## DATASET CONTENT
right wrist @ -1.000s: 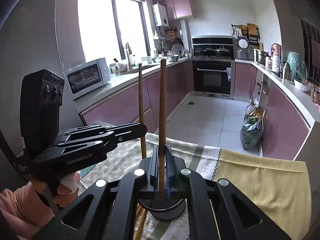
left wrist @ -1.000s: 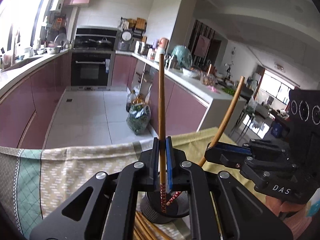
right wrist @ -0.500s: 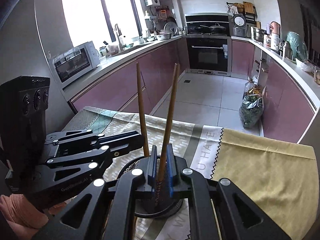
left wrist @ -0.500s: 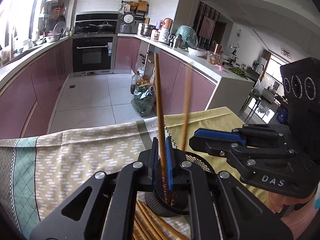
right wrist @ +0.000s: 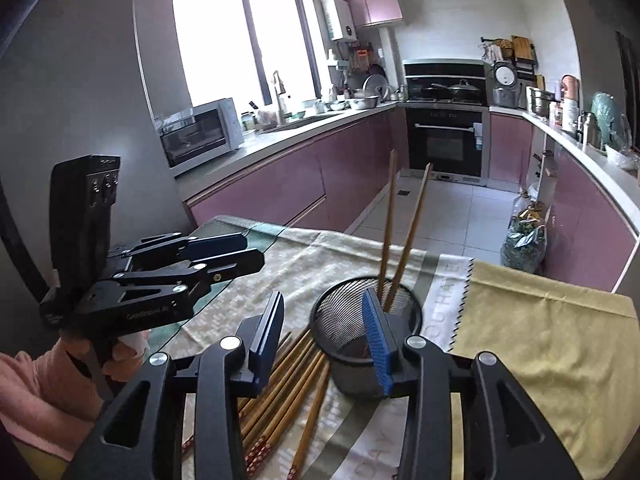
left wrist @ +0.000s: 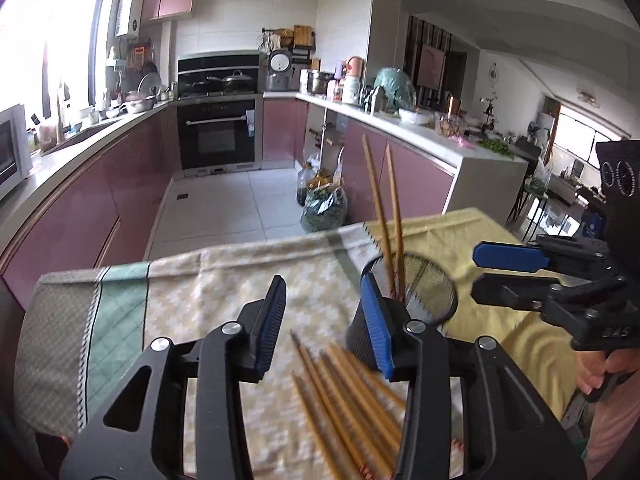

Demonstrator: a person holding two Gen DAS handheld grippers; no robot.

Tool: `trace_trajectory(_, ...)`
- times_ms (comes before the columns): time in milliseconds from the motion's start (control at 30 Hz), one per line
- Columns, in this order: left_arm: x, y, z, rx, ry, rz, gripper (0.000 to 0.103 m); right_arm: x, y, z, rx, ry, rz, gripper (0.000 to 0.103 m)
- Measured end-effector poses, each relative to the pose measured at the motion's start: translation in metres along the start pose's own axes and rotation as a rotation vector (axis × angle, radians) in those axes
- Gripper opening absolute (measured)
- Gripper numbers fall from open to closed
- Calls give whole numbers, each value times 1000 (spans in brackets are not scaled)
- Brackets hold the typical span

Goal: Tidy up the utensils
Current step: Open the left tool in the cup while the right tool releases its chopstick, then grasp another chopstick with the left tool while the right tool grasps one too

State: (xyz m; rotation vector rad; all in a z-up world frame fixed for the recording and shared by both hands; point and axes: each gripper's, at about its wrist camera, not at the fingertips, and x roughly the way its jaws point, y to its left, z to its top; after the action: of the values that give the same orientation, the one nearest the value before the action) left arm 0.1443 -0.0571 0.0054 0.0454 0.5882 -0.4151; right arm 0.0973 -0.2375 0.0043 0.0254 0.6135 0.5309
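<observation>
A black mesh holder (right wrist: 366,336) stands on the cloth-covered table and holds two wooden chopsticks (right wrist: 404,236), both leaning. It also shows in the left wrist view (left wrist: 424,300) with the two chopsticks (left wrist: 386,224). Several loose chopsticks (right wrist: 280,396) lie on the cloth beside the holder, seen too in the left wrist view (left wrist: 344,396). My left gripper (left wrist: 326,324) is open and empty above the loose chopsticks. My right gripper (right wrist: 326,334) is open and empty just in front of the holder.
The table carries a patterned cloth (left wrist: 192,292) and a yellow cloth (right wrist: 540,332). Beyond its far edge lies the kitchen floor with pink cabinets (right wrist: 304,188) and a bag of greens (right wrist: 522,244).
Both grippers opened and let go of their chopsticks, which now stand in the holder. Both grippers have drawn back and tilted down toward the table.
</observation>
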Motion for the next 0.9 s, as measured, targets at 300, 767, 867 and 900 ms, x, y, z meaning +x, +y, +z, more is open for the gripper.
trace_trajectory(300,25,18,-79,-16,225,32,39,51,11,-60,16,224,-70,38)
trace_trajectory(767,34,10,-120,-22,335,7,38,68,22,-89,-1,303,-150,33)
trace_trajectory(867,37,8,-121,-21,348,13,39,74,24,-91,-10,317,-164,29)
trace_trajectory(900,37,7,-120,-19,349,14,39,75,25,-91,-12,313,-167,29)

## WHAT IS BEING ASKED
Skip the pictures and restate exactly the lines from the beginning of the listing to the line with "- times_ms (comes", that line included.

## THE COMPLETED TASK
right wrist @ -1.000s: 
left wrist @ -1.000s: 
right wrist @ -0.500s: 
left wrist @ -0.500s: 
right wrist @ +0.000s: 
left wrist @ +0.000s: 

Demonstrator: a person holding two Gen DAS handheld grippers; no robot.

Tool: `trace_trajectory(_, ...)`
- times_ms (comes before the columns): time in milliseconds from the motion's start (control at 30 Hz), one per line

Nothing else belongs in the output.